Late last night MPs voted to take control of the Commons in an attempt to push through a bill that would stop the UK leaving the EU on 31 October 2019 without the same MPs either backing a new deal or agreeing to exit with no deal.
Whilst this has been seen as a blow to the Government, with the media declaring that it is now likely the envisaged bill will pass and that the UK will not leave without a deal on 31 October 2019 - a fundamental point is being missed - that the UK’s membership of the EU will not be decided by domestic UK law, but by EU law (and the relevant treaties).
The UK has been a member of the EU for many years now and the agreement for the UK to initially join and remain in the EU is recorded in (and the terms set out in) the EU treaties.
Article 50 of the Treaty of European Union (TEU) sets out the process for a member state to leave the EU. As we all know too well, that process was triggered some time ago now.

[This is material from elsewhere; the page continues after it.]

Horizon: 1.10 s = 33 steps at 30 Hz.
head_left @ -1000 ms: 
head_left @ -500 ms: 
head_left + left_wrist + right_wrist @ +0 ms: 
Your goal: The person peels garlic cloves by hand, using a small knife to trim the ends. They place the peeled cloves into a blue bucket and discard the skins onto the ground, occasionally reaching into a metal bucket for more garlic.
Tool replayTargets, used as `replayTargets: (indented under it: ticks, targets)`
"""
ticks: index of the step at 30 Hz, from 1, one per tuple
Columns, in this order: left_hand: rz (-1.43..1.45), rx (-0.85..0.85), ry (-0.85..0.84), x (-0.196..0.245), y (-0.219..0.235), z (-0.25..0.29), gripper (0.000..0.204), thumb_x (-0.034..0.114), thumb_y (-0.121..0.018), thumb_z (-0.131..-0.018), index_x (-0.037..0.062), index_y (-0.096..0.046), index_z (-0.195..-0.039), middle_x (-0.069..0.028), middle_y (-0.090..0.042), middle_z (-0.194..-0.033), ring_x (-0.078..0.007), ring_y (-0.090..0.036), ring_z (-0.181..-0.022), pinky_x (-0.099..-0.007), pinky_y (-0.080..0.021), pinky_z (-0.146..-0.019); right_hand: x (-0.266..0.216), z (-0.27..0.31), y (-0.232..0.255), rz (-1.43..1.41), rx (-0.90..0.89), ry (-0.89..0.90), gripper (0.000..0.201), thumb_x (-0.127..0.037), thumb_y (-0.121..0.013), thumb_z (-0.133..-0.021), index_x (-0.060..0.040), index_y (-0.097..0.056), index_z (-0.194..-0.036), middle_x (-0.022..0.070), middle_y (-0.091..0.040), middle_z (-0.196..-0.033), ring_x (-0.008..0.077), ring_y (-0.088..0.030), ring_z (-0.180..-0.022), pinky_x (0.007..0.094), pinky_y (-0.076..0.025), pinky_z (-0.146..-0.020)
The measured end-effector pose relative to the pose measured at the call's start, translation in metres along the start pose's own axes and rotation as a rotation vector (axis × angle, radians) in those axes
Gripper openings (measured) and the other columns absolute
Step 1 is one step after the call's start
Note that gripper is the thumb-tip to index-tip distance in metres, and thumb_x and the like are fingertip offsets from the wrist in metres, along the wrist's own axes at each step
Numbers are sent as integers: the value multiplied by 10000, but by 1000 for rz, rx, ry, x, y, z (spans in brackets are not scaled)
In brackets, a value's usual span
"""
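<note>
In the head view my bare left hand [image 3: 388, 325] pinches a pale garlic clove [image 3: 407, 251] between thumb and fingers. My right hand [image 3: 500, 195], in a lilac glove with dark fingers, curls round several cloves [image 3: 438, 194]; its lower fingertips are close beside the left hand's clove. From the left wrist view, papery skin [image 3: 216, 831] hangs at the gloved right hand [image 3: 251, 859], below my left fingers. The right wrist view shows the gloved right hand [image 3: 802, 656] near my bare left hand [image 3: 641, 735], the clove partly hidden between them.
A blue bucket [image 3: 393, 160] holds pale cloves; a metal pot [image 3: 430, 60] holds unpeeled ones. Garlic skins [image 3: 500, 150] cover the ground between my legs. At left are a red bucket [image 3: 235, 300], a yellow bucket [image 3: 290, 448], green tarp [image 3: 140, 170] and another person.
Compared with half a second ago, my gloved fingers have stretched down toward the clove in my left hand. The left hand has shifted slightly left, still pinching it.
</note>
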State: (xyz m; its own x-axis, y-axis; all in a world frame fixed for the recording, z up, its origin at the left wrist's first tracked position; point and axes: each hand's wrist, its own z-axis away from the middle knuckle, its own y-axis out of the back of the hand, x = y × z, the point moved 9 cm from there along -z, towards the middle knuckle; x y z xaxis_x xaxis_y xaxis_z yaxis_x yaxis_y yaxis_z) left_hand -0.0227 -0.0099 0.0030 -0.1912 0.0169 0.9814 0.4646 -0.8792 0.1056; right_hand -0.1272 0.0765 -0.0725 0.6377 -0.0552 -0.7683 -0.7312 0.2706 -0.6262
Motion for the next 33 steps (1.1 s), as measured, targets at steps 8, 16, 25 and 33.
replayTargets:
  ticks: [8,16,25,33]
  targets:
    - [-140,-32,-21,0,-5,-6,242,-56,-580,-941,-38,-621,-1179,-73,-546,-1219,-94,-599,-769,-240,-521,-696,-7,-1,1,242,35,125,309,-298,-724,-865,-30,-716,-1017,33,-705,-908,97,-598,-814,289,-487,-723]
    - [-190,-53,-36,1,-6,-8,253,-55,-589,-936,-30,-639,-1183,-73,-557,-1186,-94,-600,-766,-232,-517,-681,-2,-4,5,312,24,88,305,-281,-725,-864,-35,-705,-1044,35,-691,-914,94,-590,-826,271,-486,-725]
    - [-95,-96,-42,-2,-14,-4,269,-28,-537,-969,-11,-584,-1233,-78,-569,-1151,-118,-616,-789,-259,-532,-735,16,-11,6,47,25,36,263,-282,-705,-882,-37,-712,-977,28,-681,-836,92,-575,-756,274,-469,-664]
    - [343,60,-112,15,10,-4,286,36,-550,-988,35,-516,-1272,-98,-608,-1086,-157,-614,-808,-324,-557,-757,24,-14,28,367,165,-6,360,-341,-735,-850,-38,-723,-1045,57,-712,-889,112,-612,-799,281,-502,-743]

Article 50(3) is the crucial provision in relation to what MPs are currently trying to achieve through domestic UK law. This states:
“The Treaties shall cease to apply to the State in question from the date of entry into force of the withdrawal agreement or, failing that, two years after the notification referred to in Paragraph 2, unless the European Council, in agreement with the Member State concerned, unanimously decides to extend this period.”
So, what the domestic UK law states or may not state after this week does not mean the UK will not drop out of the EU on 31 October 2019 - domestic UK law alone can’t prevent the UK’s departure - that will be governed by EU law and Article 50 of the TEU.
If the expected changes to the domestic UK law are pushed through, the UK will then need to approach the European Council for a further extension - the approval of which would need to be unanimous.
Such unanimous approval is very much up in the air at the moment, with many EU States making it clear there will be no further negotiations and that they have become tired of the ‘Westminster Pantomime’.
Many MP’s appear to be rejoicing this morning and are upbeat about pushing through the bill that would allow them to stop a UK departure without a deal on 31 October - but even if the bill passes - there is still a long way to go for it to have any meaning whatsoever.
Businesses should still ensure they have everything in place and have planned for the UK to leave the EU without a deal at the end of October.